How you doing, Lisa?
Hi, Larry.
How are you?
I'm doing well, thank you.
I need to find out something, Larry.
I keep hearing you say MSNB. MSNB, hee-haw.
I need to say hee-haw.
Thank you.
Thank you.
It worked.
You laughed.
Well, it's laughing.
Everything you say, not everything, Larry, but most of the things you say are very humorous.
I got a feeling you mean that in a sarcastic way, young lady.
No, I do not, Larry.
I have a lot of respect for you.
Even though George had some good points from you, Larry, I happen to be an African-American female.
I'm a nurse.
May I interrupt one second?
You said George had some good points.
What good point did he make?
What one good point did he make?
Okay, the point that he made about, he compared you a little bit with, what is the guy on Fox?
Sean Hannity.
Sean Hannity.
Right.
You guys do have some similarities.
Lisa, there's no question that we have similarities.
We agree about almost everything.
My point was, he came on and called me a self-loathing black guy and said you're like Sean Hannity.
Sean Hannity is white.
And I'm glad he apologized because he was wrong in that sense.
But I think you go a lot on party.
And you shouldn't do that.
You should not do that, Larry.
Okay, Lisa, Lisa, Lisa, for whom did Larry Elder vote in 2000?
You did not vote for Barack Obama.
In 2000.
Barack Obama ran in 2008.
Okay, who did you vote for in 2000?
Lisa, you're the one who told me I vote the party.
You should know.
You're the one who tells Larry Elder votes party, so you ought to know.
I've been on the air 20 years.
I've talked many times about who I voted for in 2000.
For whom did I vote?
Well, Lisa, you know, when you come into the movie late, and then you start talking about what happened early on in the movie, that's a little cheeky, isn't it?
I mean, seriously.
It's true.
Okay, I voted for the libertarian candidate in 2000, because George W. Bush promised to expand government, promised to do the prescription benefit bill for seniors, promised to be the education president, all of which I rejected, and wrote a column about why I was, quote, throwing away my vote.
Okay, I apologize on that.
I'll go back.
I apologize on that issue, but...
Do you agree with everything that Mitt Romney says?
Of course not.
Of course not.
I don't agree with Romneycare.
I don't agree with that silly, condescending way that he dealt with that woman asking him the 72% question.
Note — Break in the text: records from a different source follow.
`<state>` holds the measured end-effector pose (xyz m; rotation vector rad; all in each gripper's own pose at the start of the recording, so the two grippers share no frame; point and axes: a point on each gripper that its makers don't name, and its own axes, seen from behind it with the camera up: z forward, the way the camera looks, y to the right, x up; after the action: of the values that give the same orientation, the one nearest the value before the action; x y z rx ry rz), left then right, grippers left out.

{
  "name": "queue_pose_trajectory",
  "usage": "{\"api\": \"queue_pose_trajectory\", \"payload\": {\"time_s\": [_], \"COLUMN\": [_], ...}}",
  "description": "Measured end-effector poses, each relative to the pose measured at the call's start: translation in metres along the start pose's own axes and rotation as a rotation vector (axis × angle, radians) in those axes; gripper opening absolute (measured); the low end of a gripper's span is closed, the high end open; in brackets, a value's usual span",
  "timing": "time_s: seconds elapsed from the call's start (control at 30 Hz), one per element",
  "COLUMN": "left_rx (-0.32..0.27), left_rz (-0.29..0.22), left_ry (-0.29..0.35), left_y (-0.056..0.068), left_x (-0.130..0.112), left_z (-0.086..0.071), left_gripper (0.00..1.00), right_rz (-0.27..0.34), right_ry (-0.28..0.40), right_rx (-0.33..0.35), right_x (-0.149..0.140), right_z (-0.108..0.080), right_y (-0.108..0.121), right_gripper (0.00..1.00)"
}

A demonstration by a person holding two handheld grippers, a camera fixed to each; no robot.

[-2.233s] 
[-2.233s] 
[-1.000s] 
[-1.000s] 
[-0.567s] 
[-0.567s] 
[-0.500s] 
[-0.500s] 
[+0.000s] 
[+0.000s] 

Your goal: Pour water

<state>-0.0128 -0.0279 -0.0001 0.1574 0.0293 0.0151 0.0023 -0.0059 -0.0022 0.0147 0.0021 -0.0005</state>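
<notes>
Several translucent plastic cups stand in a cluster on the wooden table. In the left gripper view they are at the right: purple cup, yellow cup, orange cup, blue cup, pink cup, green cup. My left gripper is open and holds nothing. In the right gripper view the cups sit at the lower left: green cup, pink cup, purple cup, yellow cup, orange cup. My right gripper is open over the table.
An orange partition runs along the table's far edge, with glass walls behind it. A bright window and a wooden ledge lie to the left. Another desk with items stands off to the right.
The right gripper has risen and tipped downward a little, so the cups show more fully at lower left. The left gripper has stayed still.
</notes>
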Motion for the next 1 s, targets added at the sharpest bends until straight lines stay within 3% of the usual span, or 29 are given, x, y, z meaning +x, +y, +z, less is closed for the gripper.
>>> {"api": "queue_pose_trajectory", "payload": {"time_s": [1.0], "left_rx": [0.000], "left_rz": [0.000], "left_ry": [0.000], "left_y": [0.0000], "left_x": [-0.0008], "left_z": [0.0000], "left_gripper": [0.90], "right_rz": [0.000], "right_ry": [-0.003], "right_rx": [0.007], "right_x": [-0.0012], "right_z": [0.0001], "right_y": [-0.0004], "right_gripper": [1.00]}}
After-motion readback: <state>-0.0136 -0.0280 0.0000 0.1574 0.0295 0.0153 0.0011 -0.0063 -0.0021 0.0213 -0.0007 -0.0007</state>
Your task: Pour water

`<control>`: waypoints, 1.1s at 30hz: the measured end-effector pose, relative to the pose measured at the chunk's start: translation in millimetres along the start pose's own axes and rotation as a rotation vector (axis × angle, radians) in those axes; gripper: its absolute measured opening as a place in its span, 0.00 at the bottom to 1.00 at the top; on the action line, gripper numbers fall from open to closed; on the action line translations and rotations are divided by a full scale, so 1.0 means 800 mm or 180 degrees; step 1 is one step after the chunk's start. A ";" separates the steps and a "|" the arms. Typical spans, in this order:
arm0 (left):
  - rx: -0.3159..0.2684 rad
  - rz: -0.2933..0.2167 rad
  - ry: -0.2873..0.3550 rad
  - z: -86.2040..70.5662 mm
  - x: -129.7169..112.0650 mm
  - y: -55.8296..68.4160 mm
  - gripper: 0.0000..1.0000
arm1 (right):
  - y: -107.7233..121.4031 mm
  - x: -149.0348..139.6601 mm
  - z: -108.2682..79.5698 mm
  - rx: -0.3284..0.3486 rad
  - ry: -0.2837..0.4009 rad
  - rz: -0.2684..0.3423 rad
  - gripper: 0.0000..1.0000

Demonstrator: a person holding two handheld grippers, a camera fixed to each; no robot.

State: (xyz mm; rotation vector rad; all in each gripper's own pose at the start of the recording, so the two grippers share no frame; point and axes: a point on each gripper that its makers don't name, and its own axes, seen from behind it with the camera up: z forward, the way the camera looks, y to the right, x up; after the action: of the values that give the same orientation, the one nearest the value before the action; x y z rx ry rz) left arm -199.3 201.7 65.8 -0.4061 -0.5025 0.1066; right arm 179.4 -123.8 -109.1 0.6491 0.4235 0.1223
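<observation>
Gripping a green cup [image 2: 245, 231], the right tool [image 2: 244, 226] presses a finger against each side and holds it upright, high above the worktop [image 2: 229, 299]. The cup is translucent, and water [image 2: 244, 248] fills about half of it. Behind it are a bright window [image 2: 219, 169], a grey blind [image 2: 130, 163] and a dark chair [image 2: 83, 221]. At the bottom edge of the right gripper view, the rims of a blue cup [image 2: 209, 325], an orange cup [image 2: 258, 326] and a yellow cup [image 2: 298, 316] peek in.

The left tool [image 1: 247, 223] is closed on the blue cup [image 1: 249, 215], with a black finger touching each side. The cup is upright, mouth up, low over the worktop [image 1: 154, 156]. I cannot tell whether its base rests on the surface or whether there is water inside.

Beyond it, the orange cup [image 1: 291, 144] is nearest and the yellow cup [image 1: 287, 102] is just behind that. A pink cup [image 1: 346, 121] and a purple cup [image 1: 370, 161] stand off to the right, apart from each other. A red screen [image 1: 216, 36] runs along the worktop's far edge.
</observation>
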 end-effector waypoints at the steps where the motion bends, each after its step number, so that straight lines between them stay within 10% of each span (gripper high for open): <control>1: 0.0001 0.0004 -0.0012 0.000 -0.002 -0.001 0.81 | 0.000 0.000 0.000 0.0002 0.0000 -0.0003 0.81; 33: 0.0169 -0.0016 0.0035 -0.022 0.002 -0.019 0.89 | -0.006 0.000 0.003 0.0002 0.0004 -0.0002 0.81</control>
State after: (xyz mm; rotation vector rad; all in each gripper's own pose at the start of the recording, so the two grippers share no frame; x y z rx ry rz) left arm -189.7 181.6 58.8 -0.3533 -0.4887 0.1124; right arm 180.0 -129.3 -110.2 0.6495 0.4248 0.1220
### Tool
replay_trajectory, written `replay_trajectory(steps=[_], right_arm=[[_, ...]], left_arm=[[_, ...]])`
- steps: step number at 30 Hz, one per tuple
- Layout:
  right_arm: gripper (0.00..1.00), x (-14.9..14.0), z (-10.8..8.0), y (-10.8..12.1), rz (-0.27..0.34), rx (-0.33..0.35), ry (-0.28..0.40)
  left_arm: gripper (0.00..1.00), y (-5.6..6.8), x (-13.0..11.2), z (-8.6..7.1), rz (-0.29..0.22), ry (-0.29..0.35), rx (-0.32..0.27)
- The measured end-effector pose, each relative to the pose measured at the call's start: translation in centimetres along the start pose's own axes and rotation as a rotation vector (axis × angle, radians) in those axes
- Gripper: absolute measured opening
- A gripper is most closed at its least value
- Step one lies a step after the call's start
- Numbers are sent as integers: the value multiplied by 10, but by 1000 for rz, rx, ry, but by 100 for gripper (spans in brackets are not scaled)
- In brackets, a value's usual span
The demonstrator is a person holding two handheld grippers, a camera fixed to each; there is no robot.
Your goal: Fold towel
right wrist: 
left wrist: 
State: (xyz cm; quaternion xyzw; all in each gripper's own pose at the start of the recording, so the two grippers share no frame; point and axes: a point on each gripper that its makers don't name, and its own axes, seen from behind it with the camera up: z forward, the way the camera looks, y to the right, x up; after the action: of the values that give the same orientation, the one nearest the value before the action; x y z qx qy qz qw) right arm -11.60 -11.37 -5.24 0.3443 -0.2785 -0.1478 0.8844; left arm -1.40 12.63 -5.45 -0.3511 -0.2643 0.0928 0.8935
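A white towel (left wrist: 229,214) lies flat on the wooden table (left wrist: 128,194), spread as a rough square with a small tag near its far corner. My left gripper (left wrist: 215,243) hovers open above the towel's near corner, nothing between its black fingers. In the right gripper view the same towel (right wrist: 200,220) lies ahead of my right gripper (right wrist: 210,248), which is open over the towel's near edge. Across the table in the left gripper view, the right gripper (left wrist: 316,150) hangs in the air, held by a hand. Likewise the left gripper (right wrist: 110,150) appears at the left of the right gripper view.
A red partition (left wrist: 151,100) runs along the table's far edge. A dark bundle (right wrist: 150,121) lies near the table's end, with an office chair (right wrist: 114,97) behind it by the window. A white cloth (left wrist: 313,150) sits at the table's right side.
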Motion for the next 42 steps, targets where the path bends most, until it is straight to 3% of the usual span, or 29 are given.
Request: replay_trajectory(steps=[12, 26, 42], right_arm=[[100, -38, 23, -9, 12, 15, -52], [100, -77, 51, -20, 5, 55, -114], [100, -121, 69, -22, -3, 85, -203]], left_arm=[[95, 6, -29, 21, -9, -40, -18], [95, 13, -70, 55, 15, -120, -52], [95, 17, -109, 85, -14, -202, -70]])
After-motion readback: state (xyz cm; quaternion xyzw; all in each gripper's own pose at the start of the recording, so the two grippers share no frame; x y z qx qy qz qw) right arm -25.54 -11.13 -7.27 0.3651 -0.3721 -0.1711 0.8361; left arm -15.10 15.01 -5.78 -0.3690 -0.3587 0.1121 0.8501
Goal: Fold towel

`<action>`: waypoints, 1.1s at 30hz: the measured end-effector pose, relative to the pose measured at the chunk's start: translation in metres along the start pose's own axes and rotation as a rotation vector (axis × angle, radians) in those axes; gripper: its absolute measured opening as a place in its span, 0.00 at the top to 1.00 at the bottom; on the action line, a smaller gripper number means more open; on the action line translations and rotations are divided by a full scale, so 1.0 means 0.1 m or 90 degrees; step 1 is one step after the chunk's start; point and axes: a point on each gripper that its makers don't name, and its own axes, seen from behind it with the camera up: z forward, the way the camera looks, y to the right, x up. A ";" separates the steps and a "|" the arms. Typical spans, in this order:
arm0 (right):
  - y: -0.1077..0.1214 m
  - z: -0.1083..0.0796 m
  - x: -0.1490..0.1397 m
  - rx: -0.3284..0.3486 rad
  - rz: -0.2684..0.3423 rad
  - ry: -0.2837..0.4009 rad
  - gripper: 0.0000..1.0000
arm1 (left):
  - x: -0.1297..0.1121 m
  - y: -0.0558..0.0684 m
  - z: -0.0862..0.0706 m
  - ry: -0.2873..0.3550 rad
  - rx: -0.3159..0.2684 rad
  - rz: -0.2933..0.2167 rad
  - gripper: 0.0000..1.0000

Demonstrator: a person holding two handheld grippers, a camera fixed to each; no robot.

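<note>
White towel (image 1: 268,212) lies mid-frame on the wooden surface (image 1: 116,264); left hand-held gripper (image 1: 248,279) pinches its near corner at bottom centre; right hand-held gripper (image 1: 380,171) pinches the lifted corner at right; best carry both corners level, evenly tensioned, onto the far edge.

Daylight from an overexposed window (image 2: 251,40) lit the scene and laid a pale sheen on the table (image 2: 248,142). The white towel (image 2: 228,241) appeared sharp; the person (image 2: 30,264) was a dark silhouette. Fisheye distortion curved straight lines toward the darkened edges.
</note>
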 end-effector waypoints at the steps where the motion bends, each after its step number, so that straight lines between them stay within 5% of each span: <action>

I disagree with him on even how he wants to preserve Medicare.
I would sunset Medicare.
I'd give it 20 or 30 years and get rid of it.
I would get rid of Medicaid.
I would privatize Social Security.
He doesn't go nearly as far as I want him to go.
Okay, then like as George, I apologize, and I'll go back and I'll retract that statement.
And back to my original purpose for the call, do you have an acronym for Fox News?
I do.
What is it?
Fair and balance.
You are so wrong.
You need to apologize.
You know that it is not true.
You need to apologize to me.
All right.
All right.
Let me do it bilingual.
Lo siento.
Thanks, Lisa.
Bye-bye.
It ain't easy being green.
And by the way, nobody is dismissing racism in America.
We know it exists.
It always will exist.
If nirvana is the goal, then you're always going to be unhappy.
The question is whether or not racism can play a major role in your life today in 2020.
And the answer is no, it cannot.
Not unless you let it.
Now, a lot of people will say things to people just to make them angry.
Doesn't matter what race they are.
They're going to say something demeaning to make them angry.
Johnny Fontaine will never get that movie.
I don't care how many Dago, Guinea, Wok, Greaseball, Goombas come out of the woodwork.
I'm German-Irish.
Well, let me tell you something, my crout, McFriend.
I'm going to make so much trouble for you, you won't know what hit you.